Zillow Scraper | How to Build Your Own Zillow Web Scraping Tool

Last updated on: February 20, 2026

If you work with real estate,you've almost definitely ended up on Zillow - and then immediately wished you could export Zillow data instead of copy-pasting it by hand. In fact, real estate data is one of the most valuable inputs companies can use for pricing models, market research, and investor dashboards.

The problem: scraping Zillow at scale is not as simple as firing off a few fetch calls. You're dealing with JavaScript-heavy pages, SPA routing, bot detection, CAPTCHAs, and the usual mix of IP blocks and rate limiting.

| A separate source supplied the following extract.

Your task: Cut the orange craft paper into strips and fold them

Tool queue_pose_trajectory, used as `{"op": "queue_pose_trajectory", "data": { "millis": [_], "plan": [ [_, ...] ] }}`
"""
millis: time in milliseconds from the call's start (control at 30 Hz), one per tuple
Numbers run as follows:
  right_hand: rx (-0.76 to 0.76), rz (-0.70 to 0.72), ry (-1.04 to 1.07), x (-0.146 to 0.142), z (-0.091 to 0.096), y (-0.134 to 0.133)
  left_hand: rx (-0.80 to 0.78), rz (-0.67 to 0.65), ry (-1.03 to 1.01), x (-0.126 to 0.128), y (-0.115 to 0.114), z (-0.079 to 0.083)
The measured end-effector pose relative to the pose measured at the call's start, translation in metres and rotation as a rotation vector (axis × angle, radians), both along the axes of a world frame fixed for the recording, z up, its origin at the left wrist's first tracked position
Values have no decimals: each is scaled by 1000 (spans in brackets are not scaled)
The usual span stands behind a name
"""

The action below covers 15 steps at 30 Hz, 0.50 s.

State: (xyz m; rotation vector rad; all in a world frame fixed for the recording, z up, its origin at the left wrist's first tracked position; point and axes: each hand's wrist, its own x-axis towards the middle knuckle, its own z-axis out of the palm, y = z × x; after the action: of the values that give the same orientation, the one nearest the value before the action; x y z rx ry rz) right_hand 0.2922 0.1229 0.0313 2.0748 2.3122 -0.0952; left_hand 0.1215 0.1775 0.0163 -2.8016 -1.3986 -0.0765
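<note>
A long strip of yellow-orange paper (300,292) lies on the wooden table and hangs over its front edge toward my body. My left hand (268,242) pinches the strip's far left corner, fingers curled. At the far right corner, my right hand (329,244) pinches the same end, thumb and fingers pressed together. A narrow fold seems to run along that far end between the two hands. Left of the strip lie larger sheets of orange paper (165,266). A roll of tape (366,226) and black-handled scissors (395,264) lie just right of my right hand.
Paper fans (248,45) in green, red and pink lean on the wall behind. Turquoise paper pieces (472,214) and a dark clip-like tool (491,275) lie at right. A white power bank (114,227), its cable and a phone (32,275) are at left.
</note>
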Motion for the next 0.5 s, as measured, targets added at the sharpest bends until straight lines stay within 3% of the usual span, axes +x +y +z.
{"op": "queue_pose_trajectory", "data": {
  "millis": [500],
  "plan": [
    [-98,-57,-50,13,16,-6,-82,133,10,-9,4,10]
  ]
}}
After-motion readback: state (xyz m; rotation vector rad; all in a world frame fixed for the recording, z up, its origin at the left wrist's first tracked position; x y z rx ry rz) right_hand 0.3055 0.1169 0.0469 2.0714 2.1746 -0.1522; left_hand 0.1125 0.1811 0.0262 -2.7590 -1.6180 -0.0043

In this guide, you'll build a Zillow scraper in Node.js that:

Navigates directly to Zillow search results using BrowserQL (BQL) to handle bot detection and CAPTCHAs automatically
Hands the browser session off to Puppeteer for flexible DOM interaction and data extraction
Extracts data from Zillow property cards (URL, address, price, and details) into structured formats like JSON

You'll do this with a hybrid approach: BQL running on Browserless handles the hard parts (navigation, stealth, CAPTCHA solving), and Puppeteer takes over for the actual scraping logic. This treats Browserless as a production-grade web scraping API rather than running Chrome on your own servers.

Along the way, we'll talk about why this hybrid approach works better than pure Puppeteer for heavily protected sites, how residential proxies help you look like a normal browser, and what you should think about before scraping Zillow data.

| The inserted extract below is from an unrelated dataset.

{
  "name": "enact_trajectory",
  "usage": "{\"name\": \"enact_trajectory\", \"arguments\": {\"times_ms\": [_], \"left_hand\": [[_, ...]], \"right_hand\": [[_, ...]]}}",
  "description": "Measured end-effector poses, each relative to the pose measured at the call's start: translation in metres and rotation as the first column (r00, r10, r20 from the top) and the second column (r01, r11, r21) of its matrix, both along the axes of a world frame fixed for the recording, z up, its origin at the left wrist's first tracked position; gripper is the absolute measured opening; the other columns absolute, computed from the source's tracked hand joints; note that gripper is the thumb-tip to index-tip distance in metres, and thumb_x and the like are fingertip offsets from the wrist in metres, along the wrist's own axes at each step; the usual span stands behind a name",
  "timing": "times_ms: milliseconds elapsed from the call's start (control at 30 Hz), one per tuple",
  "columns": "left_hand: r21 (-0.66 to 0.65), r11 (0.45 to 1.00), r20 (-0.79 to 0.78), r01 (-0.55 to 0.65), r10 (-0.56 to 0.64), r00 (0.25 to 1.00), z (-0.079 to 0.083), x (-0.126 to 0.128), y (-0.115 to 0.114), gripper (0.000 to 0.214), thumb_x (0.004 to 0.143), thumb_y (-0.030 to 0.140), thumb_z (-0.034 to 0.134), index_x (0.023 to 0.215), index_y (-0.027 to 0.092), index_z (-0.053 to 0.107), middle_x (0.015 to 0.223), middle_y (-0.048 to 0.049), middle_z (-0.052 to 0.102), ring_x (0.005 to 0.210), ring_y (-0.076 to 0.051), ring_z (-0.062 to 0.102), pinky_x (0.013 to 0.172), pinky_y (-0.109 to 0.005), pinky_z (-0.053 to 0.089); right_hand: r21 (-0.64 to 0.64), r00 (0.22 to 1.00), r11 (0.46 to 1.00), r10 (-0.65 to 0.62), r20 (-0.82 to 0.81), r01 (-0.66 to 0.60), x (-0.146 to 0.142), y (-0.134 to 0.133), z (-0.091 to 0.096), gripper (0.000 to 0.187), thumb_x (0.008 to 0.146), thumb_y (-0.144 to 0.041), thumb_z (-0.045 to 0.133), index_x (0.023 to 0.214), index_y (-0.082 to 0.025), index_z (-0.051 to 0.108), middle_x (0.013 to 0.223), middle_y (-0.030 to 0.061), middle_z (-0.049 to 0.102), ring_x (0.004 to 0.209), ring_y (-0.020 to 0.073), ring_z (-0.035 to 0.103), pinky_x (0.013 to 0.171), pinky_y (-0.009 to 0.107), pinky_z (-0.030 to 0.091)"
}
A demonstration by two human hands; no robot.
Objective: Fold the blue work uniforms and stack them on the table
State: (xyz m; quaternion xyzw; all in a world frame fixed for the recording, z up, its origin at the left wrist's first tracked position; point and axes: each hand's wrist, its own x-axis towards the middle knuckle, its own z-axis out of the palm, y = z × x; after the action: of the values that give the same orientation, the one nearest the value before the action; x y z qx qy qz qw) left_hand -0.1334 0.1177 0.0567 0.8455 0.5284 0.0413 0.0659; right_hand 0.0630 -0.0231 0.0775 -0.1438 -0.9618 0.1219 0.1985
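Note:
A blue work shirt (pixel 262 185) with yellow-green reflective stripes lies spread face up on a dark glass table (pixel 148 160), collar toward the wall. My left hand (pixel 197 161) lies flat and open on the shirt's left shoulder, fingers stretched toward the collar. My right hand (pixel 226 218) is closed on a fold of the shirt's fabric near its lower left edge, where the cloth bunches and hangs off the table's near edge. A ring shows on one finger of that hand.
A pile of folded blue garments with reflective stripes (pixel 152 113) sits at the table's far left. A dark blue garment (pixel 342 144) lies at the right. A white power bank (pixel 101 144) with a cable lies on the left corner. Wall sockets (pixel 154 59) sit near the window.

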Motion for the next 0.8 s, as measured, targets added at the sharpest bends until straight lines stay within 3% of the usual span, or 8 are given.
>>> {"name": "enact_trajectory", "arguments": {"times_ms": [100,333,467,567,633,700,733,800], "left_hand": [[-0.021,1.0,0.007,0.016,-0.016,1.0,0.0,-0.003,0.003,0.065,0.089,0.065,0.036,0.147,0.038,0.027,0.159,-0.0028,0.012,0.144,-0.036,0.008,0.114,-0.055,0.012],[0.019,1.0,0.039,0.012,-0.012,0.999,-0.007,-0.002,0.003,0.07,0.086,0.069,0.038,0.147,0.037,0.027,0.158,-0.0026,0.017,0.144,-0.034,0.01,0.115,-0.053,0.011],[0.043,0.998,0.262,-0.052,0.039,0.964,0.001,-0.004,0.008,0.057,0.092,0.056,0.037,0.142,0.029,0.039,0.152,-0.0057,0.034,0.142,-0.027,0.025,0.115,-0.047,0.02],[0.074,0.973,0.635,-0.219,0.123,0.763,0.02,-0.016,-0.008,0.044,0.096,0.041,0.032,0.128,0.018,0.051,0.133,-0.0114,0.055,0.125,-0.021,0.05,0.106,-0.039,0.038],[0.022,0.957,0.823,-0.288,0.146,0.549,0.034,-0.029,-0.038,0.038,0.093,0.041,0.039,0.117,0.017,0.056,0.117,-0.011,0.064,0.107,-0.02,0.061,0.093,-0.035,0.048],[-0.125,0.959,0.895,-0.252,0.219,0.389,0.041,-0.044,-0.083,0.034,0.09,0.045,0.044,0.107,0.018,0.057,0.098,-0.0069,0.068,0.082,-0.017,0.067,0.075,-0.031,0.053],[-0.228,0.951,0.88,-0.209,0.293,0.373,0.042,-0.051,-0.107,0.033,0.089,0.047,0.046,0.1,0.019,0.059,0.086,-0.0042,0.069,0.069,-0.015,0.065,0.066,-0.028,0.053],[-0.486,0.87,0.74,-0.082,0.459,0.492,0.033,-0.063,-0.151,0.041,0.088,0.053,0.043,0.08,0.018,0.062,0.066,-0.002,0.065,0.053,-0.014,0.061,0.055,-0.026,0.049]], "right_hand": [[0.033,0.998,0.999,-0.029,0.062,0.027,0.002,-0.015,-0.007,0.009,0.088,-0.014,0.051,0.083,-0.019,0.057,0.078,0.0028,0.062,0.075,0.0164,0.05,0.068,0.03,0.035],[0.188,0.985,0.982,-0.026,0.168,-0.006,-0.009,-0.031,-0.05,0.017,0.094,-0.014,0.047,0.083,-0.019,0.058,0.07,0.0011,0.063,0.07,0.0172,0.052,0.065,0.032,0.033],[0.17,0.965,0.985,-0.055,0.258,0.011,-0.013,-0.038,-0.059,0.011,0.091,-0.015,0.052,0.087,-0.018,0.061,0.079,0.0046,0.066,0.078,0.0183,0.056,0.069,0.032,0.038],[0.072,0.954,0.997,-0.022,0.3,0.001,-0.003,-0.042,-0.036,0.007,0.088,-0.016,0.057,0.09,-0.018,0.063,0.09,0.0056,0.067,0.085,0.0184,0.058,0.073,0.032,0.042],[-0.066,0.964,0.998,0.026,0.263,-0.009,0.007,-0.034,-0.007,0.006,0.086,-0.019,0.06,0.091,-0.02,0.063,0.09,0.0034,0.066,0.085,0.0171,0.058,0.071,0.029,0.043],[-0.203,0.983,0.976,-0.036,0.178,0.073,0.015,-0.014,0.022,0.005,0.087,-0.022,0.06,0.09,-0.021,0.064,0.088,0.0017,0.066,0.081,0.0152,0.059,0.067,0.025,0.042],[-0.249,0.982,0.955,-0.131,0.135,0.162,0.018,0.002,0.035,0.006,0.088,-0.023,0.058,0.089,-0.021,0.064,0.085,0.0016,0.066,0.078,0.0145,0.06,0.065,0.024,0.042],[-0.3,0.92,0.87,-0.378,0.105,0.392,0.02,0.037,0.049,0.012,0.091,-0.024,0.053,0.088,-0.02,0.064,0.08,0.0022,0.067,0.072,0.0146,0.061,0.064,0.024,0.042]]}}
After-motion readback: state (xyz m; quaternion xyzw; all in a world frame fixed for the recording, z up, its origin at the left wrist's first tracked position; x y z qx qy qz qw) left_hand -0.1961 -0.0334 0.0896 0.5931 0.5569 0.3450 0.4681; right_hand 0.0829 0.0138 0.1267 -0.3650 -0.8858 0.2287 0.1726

This isn't a full web scraping tutorial from scratch - you already ship code - but it will give you a solid Zillow web scraper you can adapt to your own workflows.

What You'll Build: a Zillow Web Scraper Function

The market your Zillow scraper taps into is enormous, and so is its potential. Grand View Research estimates the global real estate market at about $4.13 trillion in 2024, with projections of $5.85 trillion by 2030 (around 6.2% annual growth from 2025 onward).

By the end, you'll have a function like this:

const properties = await getZillowProperties("california", "sale");

Given a location (city, state, address, or zipcode) and a property type (sale or rent), your Zillow scraper will:

Construct the right Zillow search URL for your query
Use BQL to navigate to that URL through Browserless's stealth infrastructure with residential proxies
Automatically handle any CAPTCHA challenges that Zillow presents
Hand the live browser session to Puppeteer so you can extract data with full DOM access
Extract real estate listings (address, price, URL, and other property details)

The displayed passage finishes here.